Which reminds me, we Axamiya are also said to feed on anything and everything we can lay our hands on, including grass. But of course, it is far from true. We do not eat grass. We have almost everything else that is green and nutritious. Spinach, or paleng as we call it, may be Popeye's favourite green food. Mine is dhekia which is a kind of fern. It grows in abundance by the roadside in villages, so that you only have to go, pick it up and fry it; it tastes great. Then there is also bhedelata which smells icky and doesn't taste too great but is supposed to have a lot of medicinal value. No wonder I never liked to have it. Xak is what we call these green leaves that had so much nutritional value and were to be found everywhere. We can pick manimuni, padina, lai, lafa, nefafu and masandari from our garden. We make pakoras, or phularis as we called them, out of some. Xewali, or the night jasmine is not just a beautiful flower. Its leaves, bitter though they are, make tasty phularis. Dip the leaves in gram flour and fry them and you have mouth-watering phularis as we call them.
Most of these herbs have very pungent tastes; they're either too sour or too bitter; we Axamiya have a penchant for strong tastes, while we are also the people who can be just as happy with bland, boiled mar-bhat and alu, that is, boiled rice and potatoes. We have the bitterest of leaves like nefafu and xewali and we have the tangiest of fruits like the rabab tenga (shaddock) and the Naga tenga – a very politically incorrect name, if I should say so. (For the Axamiya, anything intemperate used to be 'Naga' by virtue of the fact that the Naga were considered a hot-headed race.) But if you have a palate for them, the taste sticks to your tongue for a lifetime. Like they have to mine.

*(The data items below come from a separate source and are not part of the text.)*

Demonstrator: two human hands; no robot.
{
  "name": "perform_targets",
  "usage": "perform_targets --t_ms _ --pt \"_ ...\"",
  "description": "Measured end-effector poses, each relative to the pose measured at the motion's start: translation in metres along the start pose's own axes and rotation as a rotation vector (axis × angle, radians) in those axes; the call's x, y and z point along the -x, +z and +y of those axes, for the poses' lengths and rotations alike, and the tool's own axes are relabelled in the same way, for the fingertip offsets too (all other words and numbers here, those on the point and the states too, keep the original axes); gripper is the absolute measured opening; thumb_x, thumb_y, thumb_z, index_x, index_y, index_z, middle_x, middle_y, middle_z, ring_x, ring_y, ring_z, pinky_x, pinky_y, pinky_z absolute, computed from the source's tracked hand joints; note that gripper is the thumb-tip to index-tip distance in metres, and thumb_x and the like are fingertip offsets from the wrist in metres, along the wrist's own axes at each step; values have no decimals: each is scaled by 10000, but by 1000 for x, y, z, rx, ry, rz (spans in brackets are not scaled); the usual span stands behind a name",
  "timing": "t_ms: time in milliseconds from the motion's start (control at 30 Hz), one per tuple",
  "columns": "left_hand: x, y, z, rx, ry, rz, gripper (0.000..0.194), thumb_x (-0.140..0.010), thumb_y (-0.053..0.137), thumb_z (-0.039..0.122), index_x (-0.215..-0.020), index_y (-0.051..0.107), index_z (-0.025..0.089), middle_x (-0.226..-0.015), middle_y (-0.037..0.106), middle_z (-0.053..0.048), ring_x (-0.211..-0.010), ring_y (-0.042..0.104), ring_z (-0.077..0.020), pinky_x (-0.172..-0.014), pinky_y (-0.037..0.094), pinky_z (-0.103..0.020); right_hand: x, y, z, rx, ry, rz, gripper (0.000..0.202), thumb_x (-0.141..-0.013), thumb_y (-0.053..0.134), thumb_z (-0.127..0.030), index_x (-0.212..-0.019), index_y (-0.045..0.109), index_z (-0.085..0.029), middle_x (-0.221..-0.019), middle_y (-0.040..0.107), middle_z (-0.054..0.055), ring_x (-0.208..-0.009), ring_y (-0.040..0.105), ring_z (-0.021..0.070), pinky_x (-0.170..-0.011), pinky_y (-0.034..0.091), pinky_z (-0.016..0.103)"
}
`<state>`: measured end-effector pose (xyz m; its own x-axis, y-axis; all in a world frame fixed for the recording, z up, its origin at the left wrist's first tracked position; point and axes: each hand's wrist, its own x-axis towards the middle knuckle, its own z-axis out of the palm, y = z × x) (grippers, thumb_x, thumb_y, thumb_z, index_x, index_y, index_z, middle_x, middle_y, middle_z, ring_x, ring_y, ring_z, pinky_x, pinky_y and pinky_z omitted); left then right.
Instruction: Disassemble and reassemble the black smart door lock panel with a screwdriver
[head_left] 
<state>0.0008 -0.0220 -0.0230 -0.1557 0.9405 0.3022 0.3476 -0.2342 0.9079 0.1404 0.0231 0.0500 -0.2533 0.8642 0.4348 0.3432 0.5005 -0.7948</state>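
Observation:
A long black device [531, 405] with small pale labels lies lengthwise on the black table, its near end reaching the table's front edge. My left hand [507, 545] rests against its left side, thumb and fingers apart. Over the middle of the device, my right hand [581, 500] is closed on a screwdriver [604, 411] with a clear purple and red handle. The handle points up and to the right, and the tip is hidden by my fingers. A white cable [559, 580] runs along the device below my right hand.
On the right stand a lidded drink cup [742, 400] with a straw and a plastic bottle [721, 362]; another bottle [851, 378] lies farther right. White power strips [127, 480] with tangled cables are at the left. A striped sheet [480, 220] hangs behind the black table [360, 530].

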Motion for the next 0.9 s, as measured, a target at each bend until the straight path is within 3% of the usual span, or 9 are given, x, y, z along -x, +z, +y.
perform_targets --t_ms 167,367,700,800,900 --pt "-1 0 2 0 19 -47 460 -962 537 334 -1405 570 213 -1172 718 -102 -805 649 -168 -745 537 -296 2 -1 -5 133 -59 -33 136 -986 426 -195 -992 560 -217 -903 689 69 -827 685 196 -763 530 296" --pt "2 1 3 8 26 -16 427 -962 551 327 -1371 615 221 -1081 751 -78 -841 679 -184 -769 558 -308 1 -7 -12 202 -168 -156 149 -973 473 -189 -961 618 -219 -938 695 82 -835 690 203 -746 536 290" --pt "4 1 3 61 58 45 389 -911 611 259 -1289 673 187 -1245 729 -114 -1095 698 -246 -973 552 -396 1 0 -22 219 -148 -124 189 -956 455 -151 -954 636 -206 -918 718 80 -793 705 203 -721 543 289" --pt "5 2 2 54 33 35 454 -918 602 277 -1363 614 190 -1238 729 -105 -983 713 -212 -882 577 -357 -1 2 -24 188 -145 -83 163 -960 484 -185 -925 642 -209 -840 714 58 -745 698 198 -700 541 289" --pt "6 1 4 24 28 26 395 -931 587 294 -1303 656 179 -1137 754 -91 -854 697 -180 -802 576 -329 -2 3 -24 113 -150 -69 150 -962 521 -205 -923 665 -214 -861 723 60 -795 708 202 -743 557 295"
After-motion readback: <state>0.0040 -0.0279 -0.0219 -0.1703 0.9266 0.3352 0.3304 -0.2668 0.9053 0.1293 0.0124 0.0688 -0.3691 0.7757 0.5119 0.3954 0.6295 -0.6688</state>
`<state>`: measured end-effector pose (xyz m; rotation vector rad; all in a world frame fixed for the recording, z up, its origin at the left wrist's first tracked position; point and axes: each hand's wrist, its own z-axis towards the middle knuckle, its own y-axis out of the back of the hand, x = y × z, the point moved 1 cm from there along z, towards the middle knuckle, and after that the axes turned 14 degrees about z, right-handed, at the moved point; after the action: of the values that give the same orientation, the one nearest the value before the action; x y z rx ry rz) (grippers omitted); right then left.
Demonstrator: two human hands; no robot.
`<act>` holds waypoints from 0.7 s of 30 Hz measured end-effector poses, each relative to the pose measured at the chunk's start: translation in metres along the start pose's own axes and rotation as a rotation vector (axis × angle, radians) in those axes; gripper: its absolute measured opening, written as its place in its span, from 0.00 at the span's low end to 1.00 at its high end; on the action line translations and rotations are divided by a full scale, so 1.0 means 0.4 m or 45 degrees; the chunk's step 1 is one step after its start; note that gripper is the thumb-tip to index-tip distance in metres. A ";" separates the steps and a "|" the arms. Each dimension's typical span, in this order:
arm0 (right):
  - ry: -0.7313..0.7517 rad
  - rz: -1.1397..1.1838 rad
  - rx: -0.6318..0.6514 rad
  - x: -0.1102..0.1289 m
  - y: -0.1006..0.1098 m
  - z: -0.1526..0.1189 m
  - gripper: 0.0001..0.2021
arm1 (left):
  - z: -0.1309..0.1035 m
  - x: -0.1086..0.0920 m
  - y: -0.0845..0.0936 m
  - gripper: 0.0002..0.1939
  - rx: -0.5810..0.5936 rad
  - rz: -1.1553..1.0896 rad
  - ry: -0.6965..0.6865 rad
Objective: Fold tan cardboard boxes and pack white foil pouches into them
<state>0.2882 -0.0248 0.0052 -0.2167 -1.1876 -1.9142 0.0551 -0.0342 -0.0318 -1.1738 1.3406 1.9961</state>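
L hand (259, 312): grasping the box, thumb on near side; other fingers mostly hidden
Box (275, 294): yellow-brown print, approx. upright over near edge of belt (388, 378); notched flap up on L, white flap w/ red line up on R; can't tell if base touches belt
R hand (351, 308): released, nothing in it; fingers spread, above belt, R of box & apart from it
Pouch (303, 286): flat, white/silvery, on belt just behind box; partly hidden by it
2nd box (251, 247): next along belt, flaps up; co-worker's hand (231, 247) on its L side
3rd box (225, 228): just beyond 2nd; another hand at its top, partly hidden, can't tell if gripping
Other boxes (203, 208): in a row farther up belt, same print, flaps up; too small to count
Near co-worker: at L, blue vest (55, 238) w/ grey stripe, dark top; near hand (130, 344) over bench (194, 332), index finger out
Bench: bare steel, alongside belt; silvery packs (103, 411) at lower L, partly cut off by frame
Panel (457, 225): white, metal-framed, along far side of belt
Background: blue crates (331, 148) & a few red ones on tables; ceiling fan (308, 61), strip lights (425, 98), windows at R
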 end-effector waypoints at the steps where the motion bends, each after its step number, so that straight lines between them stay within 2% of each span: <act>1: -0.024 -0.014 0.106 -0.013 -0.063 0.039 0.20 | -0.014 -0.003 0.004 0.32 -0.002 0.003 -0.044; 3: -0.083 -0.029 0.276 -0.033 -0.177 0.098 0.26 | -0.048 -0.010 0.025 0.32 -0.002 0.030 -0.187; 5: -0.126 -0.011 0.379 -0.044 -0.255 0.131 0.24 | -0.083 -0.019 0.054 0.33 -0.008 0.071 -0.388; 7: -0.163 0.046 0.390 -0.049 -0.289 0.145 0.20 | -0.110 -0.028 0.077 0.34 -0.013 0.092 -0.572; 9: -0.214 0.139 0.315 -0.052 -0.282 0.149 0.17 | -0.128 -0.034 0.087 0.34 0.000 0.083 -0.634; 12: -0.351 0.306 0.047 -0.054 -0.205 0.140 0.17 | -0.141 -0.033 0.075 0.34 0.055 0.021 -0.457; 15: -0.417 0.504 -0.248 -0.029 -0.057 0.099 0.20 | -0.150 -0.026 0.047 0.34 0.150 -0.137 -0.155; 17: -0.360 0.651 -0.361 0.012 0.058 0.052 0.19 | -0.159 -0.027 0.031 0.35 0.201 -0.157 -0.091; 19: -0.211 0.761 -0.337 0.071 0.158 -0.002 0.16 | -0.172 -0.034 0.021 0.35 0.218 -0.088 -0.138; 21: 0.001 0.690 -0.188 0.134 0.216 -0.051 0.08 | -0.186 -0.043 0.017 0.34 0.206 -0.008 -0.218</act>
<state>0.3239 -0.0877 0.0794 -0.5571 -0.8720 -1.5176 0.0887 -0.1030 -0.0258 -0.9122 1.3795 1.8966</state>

Talking of sticky things reminds me of bora saul. I hated it till I got to know most varieties of lao-pani cannot be made without bora saul. And then, it has a sticky quality by virtue of which it formed an ingredient of the cement used by the Ahom builders. Because of this reason, bora saul was also the rice we used for making those delectable pithas – that typical Axamiya snack more common at Bihu-time. In this avatar, of course, bora saul becomes not just tolerable, but sheer heaven.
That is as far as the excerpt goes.